While the obsession with Ribadu by faceless characters, which has necessitated Augusts visits to his social media platforms to deny authorship of these wild stories, has been troubling and points to a sinister agenda, his recommendation remains informed. He never appealed to the politicians for a solution. He called on the owners of social media networks to enhance vigilance around the vitality of fake news and the local security agencies to investigate and track the culprits.
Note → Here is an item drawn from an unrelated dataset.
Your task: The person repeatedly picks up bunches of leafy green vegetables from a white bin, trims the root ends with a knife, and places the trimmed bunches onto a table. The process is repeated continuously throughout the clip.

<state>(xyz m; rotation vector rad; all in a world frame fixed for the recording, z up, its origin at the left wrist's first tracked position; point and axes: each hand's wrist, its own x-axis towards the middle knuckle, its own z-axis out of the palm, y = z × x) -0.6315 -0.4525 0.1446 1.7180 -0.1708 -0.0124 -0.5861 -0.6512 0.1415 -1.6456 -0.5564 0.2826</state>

The question of legislating social media has become a tricky subject, with politicians more interested in protecting personal interests than prioritizing national security, but Nigeria’s ethno-regional and religious divides call to a unified front against the devastations of fake news. The haste with which wild and false stories are being believed and circulated is proof that Nigerians have neglected facts for confirmation biases, and that’s always the warning shot before the implosion of any country. Triggers that come in form of fake news, as Ribadu also cited in his last interview, had caused humanity unforgettable disasters like the Rwandan genocide. We should all be wiser for it and stand against little but dangerous embers.